How to complete this task: The answer should be an exact repeat of the stretch of material below from the line containing "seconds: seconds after" through the line containing "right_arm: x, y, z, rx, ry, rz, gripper".

Given material:
────────────────────

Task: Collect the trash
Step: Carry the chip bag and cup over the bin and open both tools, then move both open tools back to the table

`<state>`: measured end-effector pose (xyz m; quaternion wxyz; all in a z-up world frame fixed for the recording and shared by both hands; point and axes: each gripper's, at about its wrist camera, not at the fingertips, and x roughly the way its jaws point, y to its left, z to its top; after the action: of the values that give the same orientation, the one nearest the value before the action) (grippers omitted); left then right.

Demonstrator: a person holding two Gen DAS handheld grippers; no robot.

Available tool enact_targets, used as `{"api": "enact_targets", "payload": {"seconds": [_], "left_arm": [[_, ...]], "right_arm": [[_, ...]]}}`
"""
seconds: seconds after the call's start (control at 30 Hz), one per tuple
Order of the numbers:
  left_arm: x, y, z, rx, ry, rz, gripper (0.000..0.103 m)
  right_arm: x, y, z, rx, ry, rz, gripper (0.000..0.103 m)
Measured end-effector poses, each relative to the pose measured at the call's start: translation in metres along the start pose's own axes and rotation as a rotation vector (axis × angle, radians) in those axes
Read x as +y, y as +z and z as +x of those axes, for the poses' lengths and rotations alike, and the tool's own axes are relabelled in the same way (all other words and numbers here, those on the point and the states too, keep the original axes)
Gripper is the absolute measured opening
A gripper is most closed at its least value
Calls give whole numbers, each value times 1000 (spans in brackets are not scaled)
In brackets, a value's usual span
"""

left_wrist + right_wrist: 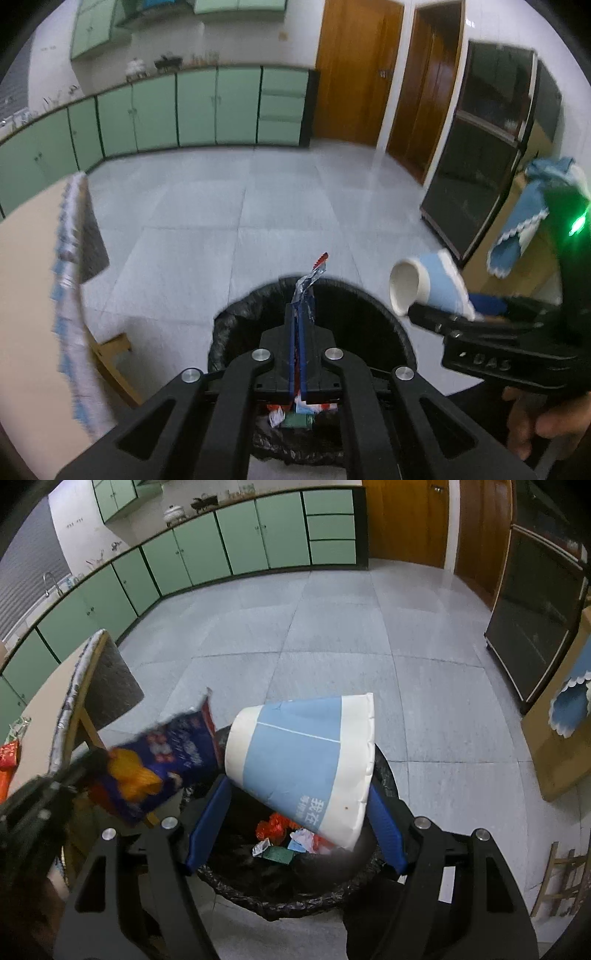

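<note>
My left gripper (300, 321) is shut on a blue, red and silver snack wrapper (304, 291), seen edge-on and sticking up past the fingertips. Under it stands a round bin with a black liner (373, 310). In the right wrist view my right gripper (297, 790) is shut on a blue and white paper cup (303, 753), which lies tilted between the blue pads (208, 823) over the bin (295, 897). Crumpled wrappers (288, 838) lie at the bottom of the bin. The wrapper (166, 760) and the left gripper (74, 771) show blurred at the left, beside the bin's rim.
A table with a patterned cloth edge (70, 295) and wooden legs stands just left of the bin. Green cabinets (184, 110) line the far wall. A dark glass cabinet (480, 147) and a wooden board with a blue cloth (569, 709) are at the right. Grey floor tiles (332, 627) lie between.
</note>
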<state>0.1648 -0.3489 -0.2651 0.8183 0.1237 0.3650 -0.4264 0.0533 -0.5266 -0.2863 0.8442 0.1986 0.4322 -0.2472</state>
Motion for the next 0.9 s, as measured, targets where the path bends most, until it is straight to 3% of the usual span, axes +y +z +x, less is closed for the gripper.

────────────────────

Reply:
seconds: seconds after the call's start (control at 30 Hz), one per tuple
Order of the numbers:
  left_arm: x, y, z, rx, ry, rz, gripper (0.000..0.103 m)
  right_arm: x, y, z, rx, ry, rz, gripper (0.000..0.103 m)

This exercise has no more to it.